With that backdrop in mind, jails understandably look for ways to limit their liability for inmates’ medical expenses. One way they do that is to seek to have an inmate released, either through the unsecuring of a bond or some kind of reduction in sentence. I know many judicial officials have received a late night call asking for an order to allow for a sick inmate’s release.
There are some potential problems with that sort of thing.
First, the judicial official involved needs to comply with the relevant rules of law and judicial conduct when evaluating any change to the defendant’s bond or sentence. For a pretrial detainee, the prosecutor and the defendant and his or her lawyer would need to be present for a proper hearing in front of the proper judge under the bail article. It would seem that the judicial official would need to consider how the information about the inmate’s medical status changes the evaluation of his or her dangerousness and flight risk. Ultimately, it’s possible that the defendant might not agree to the change to his or her bond, which may leave a dismissal of charges as the only surefire way to effectuate a release. For a sentenced inmate, a judge generally lacks authority to modify a sentence once a court session ends. A judge can shorten a contempt sentence under G.S. 5A-12(c) and a probationary split sentence under G.S. 15A-1344(d), but aside from those situations, a sentence can only be shortened by the governor or through some other form of post-conviction relief.
Second, the jail must take care to follow its medical plan when an inmate falls ill. Under G.S. 153A-224(b), “[i]n a medical emergency, the custodial personnel shall secure emergency medical care from a licensed physician according to the unit’s plan for medical care.” Failure to follow the plan is a crime, and having a policy or routine practice of releasing sick or injured inmates could give rise to civil liability. Cf. Marsh v. Butler County, Ala., 268 F.3d 1014 (8th Cir. 2001) (discussing the issue but finding no liability on the facts of the particular case).
Third, it is incorrect to assume that the county is always relieved from liability for the costs of a person’s case upon that person’s release from custody. In University of North Carolina v. Hill, 96 N.C. App. 673 (1990), for example, a pretrial detainee being held on a $1,500 secured bond became very sick. When he was diagnosed with spinal meningitis, the sheriff’s office contacted a magistrate, who in turn contacted a district court judge to get the inmate’s bond unsecured. Though the inmate was unconscious, the judge ordered the man “released without the necessity of signing bond.” The hospital sued the county for the man’s $100,000 medical bill. The county argued that it should not have to pay once the man was no longer in custody.

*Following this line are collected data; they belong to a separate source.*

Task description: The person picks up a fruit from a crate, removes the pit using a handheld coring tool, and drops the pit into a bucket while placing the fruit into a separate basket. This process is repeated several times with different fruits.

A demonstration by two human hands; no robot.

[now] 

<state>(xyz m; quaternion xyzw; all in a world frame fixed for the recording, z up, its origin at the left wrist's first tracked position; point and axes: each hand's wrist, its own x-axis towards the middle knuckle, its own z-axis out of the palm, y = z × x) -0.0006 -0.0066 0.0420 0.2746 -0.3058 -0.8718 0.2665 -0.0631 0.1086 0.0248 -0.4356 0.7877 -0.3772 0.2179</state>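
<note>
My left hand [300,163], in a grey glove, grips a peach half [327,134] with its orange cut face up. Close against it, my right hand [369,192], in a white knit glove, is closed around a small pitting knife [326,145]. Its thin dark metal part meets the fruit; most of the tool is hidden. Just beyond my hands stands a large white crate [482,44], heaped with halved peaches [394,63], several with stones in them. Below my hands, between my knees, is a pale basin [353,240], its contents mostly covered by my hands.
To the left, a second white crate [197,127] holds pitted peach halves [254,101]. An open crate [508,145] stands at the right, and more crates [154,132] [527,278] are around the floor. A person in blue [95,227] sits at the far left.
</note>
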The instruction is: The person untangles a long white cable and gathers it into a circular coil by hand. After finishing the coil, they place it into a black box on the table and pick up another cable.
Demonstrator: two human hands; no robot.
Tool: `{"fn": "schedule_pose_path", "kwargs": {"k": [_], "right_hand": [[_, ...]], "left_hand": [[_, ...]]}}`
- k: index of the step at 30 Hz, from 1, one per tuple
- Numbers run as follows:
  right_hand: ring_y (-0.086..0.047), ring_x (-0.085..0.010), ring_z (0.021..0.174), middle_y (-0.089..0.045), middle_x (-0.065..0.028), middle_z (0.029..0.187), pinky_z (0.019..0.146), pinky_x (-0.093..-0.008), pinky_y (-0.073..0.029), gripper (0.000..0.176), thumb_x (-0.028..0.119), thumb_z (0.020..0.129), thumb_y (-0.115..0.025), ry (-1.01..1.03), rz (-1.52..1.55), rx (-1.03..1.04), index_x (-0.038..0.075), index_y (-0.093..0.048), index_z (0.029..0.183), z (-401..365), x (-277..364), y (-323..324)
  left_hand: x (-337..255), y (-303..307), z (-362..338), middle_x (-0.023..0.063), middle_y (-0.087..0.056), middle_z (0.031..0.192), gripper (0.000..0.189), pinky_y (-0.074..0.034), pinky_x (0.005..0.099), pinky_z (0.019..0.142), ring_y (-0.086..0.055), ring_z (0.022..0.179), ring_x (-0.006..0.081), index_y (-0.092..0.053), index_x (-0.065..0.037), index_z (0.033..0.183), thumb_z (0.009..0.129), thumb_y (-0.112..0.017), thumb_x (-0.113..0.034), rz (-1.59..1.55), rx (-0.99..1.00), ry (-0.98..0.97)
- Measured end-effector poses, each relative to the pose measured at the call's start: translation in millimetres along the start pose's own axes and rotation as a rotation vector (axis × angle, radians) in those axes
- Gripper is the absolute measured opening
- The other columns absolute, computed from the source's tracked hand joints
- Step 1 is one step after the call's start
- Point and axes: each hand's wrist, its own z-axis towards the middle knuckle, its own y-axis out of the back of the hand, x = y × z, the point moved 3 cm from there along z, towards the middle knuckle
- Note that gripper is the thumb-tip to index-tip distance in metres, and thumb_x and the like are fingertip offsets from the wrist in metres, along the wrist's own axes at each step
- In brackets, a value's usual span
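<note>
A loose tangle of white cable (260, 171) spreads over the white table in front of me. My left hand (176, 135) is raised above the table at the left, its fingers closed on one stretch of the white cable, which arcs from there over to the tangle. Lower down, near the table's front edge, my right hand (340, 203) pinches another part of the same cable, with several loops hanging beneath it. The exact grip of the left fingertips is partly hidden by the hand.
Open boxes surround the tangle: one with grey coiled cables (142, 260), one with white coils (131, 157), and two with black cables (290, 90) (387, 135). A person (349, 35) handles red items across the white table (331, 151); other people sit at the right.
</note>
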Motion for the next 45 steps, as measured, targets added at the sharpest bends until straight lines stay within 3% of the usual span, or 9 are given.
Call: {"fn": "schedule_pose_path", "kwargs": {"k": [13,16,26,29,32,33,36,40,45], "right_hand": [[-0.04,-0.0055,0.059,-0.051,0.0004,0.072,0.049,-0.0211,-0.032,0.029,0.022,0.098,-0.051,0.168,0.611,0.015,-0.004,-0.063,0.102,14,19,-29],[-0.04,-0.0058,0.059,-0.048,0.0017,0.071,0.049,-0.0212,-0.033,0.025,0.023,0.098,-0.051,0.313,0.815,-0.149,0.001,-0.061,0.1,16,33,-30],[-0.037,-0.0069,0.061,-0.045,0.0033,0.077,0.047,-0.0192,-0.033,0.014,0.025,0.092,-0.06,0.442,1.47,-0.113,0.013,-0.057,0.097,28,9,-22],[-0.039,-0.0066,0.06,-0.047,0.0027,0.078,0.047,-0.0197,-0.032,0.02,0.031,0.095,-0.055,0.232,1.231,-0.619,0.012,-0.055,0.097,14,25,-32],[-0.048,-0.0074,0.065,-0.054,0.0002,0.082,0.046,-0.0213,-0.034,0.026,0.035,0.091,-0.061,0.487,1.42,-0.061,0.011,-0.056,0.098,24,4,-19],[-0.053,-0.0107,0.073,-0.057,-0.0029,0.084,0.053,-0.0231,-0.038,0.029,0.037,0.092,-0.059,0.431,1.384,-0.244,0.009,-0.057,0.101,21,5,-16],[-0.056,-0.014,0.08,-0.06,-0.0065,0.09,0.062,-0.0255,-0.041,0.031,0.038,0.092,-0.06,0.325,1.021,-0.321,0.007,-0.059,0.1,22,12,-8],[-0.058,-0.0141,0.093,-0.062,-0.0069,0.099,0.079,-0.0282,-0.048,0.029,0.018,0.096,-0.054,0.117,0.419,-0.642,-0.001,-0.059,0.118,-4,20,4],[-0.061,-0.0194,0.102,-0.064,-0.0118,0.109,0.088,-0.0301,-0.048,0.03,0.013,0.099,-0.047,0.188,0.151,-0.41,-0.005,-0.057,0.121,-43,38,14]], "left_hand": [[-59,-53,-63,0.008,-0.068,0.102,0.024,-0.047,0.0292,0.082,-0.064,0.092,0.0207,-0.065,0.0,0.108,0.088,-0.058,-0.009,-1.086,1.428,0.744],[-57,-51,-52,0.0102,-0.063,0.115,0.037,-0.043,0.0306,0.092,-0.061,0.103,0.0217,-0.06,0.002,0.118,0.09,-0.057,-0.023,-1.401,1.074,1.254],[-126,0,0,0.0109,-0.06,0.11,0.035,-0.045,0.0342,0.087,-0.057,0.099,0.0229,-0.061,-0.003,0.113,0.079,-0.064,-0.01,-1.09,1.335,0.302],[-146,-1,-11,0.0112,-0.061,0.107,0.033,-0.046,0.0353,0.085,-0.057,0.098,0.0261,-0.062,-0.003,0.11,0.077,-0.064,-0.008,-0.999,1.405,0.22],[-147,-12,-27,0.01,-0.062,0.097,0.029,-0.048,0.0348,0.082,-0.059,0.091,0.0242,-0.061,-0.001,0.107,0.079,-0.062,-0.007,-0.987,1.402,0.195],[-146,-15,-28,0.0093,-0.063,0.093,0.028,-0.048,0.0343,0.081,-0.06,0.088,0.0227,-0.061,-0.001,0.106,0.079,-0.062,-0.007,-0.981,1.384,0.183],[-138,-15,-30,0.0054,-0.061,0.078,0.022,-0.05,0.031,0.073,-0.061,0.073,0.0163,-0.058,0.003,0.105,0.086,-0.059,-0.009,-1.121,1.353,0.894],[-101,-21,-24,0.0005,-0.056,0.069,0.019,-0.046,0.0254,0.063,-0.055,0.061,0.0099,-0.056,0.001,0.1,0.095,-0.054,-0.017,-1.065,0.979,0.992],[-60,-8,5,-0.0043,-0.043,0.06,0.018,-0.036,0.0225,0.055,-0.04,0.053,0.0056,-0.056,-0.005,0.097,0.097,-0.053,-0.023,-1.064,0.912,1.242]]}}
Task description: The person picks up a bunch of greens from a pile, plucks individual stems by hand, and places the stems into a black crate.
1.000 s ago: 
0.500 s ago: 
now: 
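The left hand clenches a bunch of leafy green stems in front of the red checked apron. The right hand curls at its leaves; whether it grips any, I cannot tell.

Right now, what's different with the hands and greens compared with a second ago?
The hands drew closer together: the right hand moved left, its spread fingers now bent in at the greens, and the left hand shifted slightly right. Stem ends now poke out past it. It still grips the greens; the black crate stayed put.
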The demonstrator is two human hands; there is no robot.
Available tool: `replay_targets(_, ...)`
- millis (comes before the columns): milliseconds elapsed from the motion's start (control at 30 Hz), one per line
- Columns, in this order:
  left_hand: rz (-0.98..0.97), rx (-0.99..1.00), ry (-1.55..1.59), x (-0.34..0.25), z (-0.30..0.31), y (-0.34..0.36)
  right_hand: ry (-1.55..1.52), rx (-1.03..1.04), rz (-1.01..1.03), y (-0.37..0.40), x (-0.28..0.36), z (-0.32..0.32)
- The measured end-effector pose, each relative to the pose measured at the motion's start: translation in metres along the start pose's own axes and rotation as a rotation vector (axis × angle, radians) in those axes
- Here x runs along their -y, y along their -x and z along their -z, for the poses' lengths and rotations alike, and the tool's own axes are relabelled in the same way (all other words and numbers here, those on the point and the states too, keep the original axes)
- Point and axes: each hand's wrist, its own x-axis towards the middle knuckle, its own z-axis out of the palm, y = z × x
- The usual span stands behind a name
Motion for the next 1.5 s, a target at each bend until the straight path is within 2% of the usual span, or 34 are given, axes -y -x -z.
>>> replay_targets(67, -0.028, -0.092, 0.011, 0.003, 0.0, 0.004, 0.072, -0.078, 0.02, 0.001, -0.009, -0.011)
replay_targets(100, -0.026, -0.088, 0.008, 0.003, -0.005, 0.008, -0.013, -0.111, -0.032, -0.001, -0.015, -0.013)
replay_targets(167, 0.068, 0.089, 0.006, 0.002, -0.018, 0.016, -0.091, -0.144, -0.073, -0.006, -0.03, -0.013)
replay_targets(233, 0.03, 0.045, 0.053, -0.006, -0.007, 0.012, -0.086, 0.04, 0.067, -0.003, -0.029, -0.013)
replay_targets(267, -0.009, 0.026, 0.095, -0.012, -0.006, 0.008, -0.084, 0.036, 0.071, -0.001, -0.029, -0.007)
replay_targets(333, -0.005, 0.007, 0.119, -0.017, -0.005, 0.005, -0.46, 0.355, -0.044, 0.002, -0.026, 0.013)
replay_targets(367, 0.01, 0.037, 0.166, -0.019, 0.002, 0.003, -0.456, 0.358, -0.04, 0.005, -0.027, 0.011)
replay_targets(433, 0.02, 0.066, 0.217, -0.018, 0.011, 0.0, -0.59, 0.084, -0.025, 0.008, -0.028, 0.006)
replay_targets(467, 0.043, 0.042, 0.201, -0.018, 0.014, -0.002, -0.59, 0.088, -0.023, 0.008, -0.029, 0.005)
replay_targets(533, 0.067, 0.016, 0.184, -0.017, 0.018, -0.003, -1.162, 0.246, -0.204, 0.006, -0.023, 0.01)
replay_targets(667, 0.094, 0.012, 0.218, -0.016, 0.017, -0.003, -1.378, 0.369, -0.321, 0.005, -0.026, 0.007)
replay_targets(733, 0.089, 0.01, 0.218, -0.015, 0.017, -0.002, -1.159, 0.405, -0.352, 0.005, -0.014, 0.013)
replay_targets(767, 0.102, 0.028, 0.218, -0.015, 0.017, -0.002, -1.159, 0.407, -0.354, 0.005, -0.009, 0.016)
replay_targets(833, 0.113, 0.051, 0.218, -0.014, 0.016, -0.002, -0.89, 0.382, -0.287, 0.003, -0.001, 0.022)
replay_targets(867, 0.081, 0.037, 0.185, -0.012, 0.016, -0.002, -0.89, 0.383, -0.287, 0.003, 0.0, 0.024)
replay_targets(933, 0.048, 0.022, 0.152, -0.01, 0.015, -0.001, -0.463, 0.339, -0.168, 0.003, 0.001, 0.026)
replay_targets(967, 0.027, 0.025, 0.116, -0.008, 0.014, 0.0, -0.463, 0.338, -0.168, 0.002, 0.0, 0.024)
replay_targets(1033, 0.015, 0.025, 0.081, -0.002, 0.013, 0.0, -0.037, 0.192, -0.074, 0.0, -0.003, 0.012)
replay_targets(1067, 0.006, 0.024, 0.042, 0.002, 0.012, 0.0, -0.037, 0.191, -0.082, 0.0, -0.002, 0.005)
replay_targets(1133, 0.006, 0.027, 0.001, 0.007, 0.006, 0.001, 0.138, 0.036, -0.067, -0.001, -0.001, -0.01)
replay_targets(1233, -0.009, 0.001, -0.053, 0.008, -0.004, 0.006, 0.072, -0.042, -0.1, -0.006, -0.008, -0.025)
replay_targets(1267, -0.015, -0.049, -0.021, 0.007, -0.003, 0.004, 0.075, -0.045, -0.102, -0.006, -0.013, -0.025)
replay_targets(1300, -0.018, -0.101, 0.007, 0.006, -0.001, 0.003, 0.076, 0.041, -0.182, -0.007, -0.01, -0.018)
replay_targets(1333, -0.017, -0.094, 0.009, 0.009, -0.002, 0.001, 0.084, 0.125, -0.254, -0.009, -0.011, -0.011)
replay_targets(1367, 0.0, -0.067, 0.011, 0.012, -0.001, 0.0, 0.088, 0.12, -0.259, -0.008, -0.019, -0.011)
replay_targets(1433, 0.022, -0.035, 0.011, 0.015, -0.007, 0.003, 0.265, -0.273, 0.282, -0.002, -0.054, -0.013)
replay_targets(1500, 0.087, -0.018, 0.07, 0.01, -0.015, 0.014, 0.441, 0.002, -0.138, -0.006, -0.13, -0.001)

The court of appeals ruled in favor of the hospital, finding “nothing in the statutes to support [the county’s] argument that the General Assembly intended that a county . . . could avoid its statutory obligation by releasing from its custody an unconscious prisoner in need of emergency care.” To the contrary, the appellate court concluded, the county “remained duty bound” to secure and pay for the care. Id. at 675. In general a county’s obligation to pay for care ceases when an inmate is released, but Hill shows that liability can continue in certain (seemingly extreme) circumstances.
The bottom line is that judges and jail administrators alike should exercise caution when seeking an inmate’s release for medical reasons. There is no medical emergency exception to the ordinary rules of procedure, ethics, or sentence administration. A related cost-control strategy is for the jail to refuse inmates at the outset, requiring instead that they receive medical attention before being accepted into the facility. There are some issues with that practice as well, which I’ll cover in a future post.